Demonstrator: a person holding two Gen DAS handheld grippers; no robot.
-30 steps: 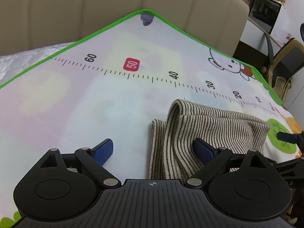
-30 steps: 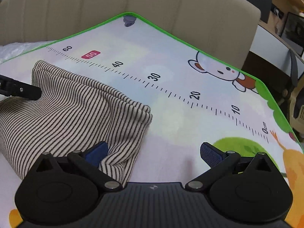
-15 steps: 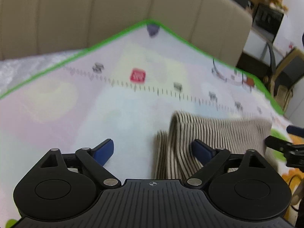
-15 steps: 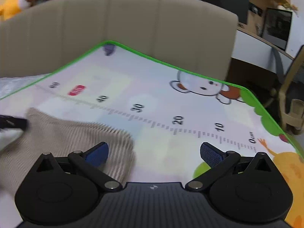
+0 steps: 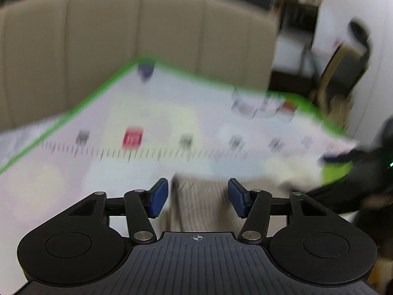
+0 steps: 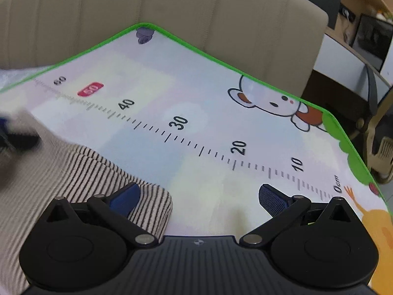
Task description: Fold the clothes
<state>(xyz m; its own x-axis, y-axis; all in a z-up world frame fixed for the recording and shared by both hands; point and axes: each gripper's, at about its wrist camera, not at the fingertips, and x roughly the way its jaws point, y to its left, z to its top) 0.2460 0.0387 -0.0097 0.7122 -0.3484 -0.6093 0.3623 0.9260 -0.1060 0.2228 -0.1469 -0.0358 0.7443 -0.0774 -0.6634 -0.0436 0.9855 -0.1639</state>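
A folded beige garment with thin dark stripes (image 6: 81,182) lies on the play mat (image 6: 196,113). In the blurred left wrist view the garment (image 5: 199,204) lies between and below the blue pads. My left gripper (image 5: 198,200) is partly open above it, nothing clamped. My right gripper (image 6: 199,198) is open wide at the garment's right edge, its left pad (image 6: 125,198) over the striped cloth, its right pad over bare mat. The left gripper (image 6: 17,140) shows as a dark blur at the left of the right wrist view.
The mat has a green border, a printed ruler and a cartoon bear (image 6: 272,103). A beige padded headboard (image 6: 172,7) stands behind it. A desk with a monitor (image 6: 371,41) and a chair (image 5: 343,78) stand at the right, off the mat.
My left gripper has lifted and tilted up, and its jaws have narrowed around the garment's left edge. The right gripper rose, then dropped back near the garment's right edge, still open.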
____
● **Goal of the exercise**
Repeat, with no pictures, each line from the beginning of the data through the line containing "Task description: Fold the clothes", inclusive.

● **Written solution**
Demonstrator: a person holding two Gen DAS handheld grippers; no robot.
-30 steps: 
-30 steps: 
-15 steps: 
-15 steps: 
+0 steps: 
+0 steps: 
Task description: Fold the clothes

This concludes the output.